Notably, despite some big prices paid for selected thrift institutions last year, banks continue to command prices 25% to 30% higher than thrifts.

"Perhaps most striking of the statistics is the break in deal pricing in 1995 and 1996 outside of an historically tight range of 14 to 15 times earnings," Mr. Maroney said. In last year's fourth quarter, deal prices for both banks and thrifts were in the range of 17 times earnings.

But the statistics are both alluring and highly misleading, Mr. Maroney cautioned.

The industry consultant used the stock price multiples of the nation's 50 largest banks since 1994 as a proxy of the stock values of acquiring companies. He compared those to deal prices to measure the relative year- to-year level of merger pricing.

His sobering conclusion: Shareholders of selling banks last year were actually paid 20-25% less than those whose banks sold out in 1994, when bank stock prices were lower.

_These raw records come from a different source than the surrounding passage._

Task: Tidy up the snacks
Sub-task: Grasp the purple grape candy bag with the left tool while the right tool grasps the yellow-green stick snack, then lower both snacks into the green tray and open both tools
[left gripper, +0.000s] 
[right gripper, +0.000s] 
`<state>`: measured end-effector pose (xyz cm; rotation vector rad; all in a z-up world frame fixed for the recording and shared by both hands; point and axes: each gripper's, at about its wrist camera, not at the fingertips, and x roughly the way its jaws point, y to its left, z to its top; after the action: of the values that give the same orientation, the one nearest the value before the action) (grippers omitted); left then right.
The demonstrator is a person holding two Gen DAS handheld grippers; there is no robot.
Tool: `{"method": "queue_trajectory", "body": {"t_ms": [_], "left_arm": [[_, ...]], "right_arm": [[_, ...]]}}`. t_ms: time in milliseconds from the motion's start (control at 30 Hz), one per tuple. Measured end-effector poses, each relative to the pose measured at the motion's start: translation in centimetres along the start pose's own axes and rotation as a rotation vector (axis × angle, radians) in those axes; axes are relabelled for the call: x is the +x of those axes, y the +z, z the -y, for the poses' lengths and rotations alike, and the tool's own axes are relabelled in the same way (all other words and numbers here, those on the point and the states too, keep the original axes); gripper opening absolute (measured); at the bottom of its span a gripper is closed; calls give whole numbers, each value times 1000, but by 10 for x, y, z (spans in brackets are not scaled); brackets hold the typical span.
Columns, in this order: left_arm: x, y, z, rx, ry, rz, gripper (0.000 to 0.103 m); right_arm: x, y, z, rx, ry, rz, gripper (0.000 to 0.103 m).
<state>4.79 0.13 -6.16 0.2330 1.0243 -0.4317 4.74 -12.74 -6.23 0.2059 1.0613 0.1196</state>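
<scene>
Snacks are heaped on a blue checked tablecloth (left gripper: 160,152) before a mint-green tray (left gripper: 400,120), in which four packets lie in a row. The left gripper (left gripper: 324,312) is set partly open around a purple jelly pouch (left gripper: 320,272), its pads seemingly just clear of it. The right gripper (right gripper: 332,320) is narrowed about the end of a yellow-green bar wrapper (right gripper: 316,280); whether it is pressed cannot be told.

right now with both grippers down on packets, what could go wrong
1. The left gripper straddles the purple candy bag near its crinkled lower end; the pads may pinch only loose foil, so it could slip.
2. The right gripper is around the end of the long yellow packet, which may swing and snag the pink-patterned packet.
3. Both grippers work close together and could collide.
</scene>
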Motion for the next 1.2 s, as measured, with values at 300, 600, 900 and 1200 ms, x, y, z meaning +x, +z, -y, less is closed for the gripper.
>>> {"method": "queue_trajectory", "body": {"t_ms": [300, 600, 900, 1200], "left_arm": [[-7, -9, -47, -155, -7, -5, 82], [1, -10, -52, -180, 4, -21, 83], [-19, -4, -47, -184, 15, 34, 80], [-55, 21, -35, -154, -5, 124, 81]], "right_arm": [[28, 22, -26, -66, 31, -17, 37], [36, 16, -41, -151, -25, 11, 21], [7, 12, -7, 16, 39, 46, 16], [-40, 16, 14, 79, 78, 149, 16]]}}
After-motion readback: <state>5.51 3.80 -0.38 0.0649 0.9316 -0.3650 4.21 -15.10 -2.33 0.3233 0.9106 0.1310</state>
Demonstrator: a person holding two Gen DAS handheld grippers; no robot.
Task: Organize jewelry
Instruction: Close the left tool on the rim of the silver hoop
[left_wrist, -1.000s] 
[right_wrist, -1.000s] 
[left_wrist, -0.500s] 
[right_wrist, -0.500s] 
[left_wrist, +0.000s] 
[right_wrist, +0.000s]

Here is why. Based on 1994 stock price-to-earnings levels, the ratio of takeover prices paid shareholders of selling banks to the stock prices of buying banks was 1.47.

"In other words," he said, "acquirers were paying a 47% premium on an earnings basis above their own stocks' price-to-earnings level. By 1996, this ratio had declined to 1.10, or a 10% premium.

Mr. Maroney stressed that roughly 75% of all bank merger deals comprise some form of stock exchange and that shareholders of the target bank are not really "selling out." On the contrary, they are making a major investment in the acquiring bank.

But because bank stock prices have risen so much more than takeover prices during recent years, buying banks are able to pay for target banks with fewer actual shares.

The bottom line is that, despite higher takeover prices (in dollars), seller-bank shareholders are receiving a relatively smaller ownership stake in the surviving company. That means sellers are collecting dividends on fewer shares.

The impact is significant in light of the fact that most sellers hold their stock for a minimum of two years after a transaction, he pointed out.

"The concept of getting these high values looks good on the surface," Mr. Maroney acknowledged during an interview last week. "But what people holding onto the stock should truly be looking for is the amount of value they are getting in the shares they are receiving, their ownership position in the resulting company."

Mr. Maroney, who has been a banking industry consultant since 1984, put his concerns in a wider context.

"Bank earnings are at all-time highs," he noted. "To say, 'This can continue for two or three more years,' may be shortsighted."

If bank stocks retreat from their current high levels to more normal valuations in reaction to a changed earnings outlook, holders of smaller stakes will feel the impact.

"Some analysts are touting bank stocks as a new growth sector warranting price multiples reflective of high-growth industries," he said. "It's easy to get caught up in such frenzy when viewing income levels of the banking industry over the past few years."

But while nontraditional revenue sources are becoming more prevalent, he said, "earnings growth levels may not be sufficient to support current price multiples in the range of 15 times earnings and 240% of book value."

Mr. Maroney said he did not mean to be pessimistic about the industry's future but only intended "to alert chief executive officers, board members, and shareholders to not lose sight of the fundamental factors when seeing astronomical deal values."